→ What you have to do
Output the data below exactly, without images.
Top of Dataset extract
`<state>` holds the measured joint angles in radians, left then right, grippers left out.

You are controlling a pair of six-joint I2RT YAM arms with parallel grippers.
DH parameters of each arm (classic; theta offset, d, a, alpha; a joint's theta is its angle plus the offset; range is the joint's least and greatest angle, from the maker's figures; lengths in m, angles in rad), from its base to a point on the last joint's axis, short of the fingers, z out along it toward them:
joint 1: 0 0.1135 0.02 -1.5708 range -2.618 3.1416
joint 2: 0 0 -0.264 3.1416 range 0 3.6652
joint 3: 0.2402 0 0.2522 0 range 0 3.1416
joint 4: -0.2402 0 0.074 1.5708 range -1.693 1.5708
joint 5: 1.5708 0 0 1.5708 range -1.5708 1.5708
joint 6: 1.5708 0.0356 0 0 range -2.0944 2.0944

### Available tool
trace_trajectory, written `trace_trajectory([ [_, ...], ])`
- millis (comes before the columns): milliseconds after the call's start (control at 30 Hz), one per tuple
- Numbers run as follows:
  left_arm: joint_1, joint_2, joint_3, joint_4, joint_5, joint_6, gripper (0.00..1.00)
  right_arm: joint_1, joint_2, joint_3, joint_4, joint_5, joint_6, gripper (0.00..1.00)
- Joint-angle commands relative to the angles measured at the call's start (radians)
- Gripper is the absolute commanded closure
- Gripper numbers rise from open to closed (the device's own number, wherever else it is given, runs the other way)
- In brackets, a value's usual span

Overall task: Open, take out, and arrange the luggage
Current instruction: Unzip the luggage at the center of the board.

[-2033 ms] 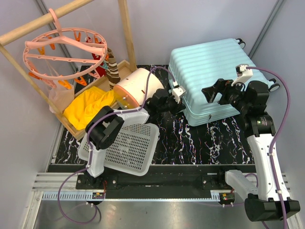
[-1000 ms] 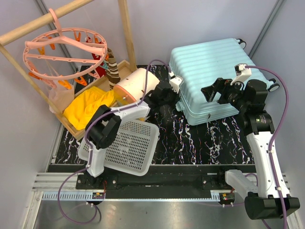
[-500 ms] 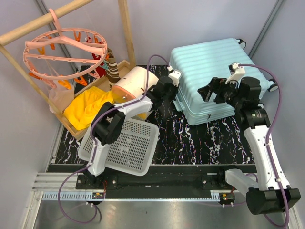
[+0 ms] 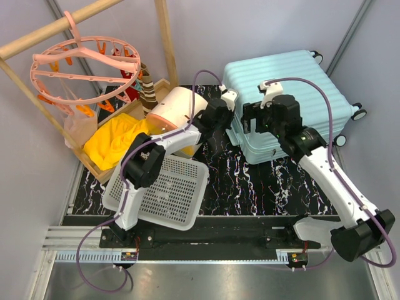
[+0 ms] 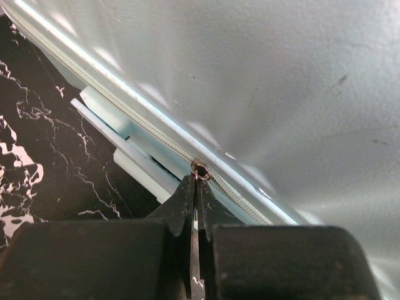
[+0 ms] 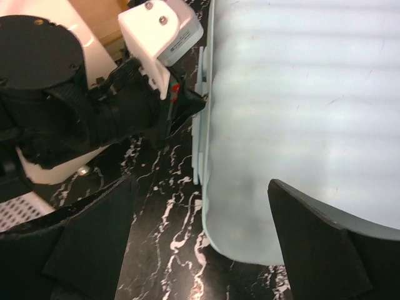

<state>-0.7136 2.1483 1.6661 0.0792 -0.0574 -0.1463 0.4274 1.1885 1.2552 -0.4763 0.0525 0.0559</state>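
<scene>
While the luggage [image 4: 294, 81] lies flat, lid down, at the far right of the table [image 4: 275, 181], both arms sit at its left side. The left gripper [image 4: 224, 117] is up against the left edge, approx midway along it. In the wrist view its fingers are together, clamped on the small metal zip pull [image 5: 200, 170], w/ the zip track running diagonally past on both sides of the pull. Can't tell how much of the zip is undone. The right gripper [image 4: 255, 120] hangs over the near-left part of the lid, fingers wide apart & holding nothing. Its own cam looks down btwn them at the ribbed shell, the rounded near-left corner & the other gripper just beside the seam. Black-and-white wheels [image 4: 357, 114] stick out on the right side of the case. Left of the case, close against the left arm, is a cream-and-orange box [image 4: 178, 109]. Nearer the bases a white perforated basket [image 4: 169, 194] lies on the table under the left arm. Far left: wooden rack [image 4: 165, 37] w/ a pink clip hanger [image 4: 87, 55] & a yellow cloth [image 4: 115, 142] in its tray.
</scene>
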Motion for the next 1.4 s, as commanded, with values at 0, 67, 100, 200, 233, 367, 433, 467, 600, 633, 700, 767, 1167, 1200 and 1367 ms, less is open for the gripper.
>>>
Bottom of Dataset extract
→ Task response
`<state>` holds the measured joint angles in radians, left then right, grippers left out.

You are controlling a pair of six-joint I2RT YAM arms with parallel grippers.
DH parameters of each arm (classic; theta offset, d, a, alpha; a joint's theta is its angle plus the offset; range is the joint's least and greatest angle, from the maker's figures; lengths in m, angles in rad), from its base to a point on the last joint's axis, short of the fingers, z out along it toward them:
joint 1: 0 0.1135 0.02 -1.5708 range -2.618 3.1416
joint 2: 0 0 -0.264 3.1416 range 0 3.6652
joint 3: 0.2402 0 0.2522 0 range 0 3.1416
joint 4: -0.2402 0 0.074 1.5708 range -1.693 1.5708
joint 5: 1.5708 0 0 1.5708 range -1.5708 1.5708
joint 6: 1.5708 0.0356 0 0 range -2.0944 2.0944

### Available tool
trace_trajectory, written `trace_trajectory([ [_, ...], ])`
- millis (comes before the columns): milliseconds after the call's start (control at 30 Hz), one per tuple
- Numbers run as follows:
  left_arm: joint_1, joint_2, joint_3, joint_4, joint_5, joint_6, gripper (0.00..1.00)
  right_arm: joint_1, joint_2, joint_3, joint_4, joint_5, joint_6, gripper (0.00..1.00)
- Joint-angle commands relative to the angles measured at the call's start (radians)
- Gripper is the absolute commanded closure
- Gripper numbers rise from open to closed (the device's own number, wherever else it is given, runs the other way)
- In brackets, a value's usual span

Overall task: Open, take out, and arrange the luggage
Current instruction: Unzip the luggage at the center of the board.

[-2033 ms] 
[-1000 ms] 
[-500 ms] 
[+0 ms] 
[+0 ms] 
[+0 ms] 

<state>-0.7136 2.1483 1.6661 0.0792 -0.0574 -0.1463 0.4274 1.1885 1.2552 -0.4763 0.0525 0.0559</state>
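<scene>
While the luggage [image 4: 294, 81] lies flat, lid down, at the far right of the table [image 4: 275, 181], both arms sit at its left side. The left gripper [image 4: 224, 117] is up against the left edge, approx midway along it. In the wrist view its fingers are together, clamped on the small metal zip pull [image 5: 200, 170], w/ the zip track running diagonally past on both sides of the pull. Can't tell how much of the zip is undone. The right gripper [image 4: 255, 120] hangs over the near-left part of the lid, fingers wide apart & holding nothing. Its own cam looks down btwn them at the ribbed shell, the rounded near-left corner & the other gripper just beside the seam. Black-and-white wheels [image 4: 357, 114] stick out on the right side of the case. Left of the case, close against the left arm, is a cream-and-orange box [image 4: 178, 109]. Nearer the bases a white perforated basket [image 4: 169, 194] lies on the table under the left arm. Far left: wooden rack [image 4: 165, 37] w/ a pink clip hanger [image 4: 87, 55] & a yellow cloth [image 4: 115, 142] in its tray.
</scene>
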Motion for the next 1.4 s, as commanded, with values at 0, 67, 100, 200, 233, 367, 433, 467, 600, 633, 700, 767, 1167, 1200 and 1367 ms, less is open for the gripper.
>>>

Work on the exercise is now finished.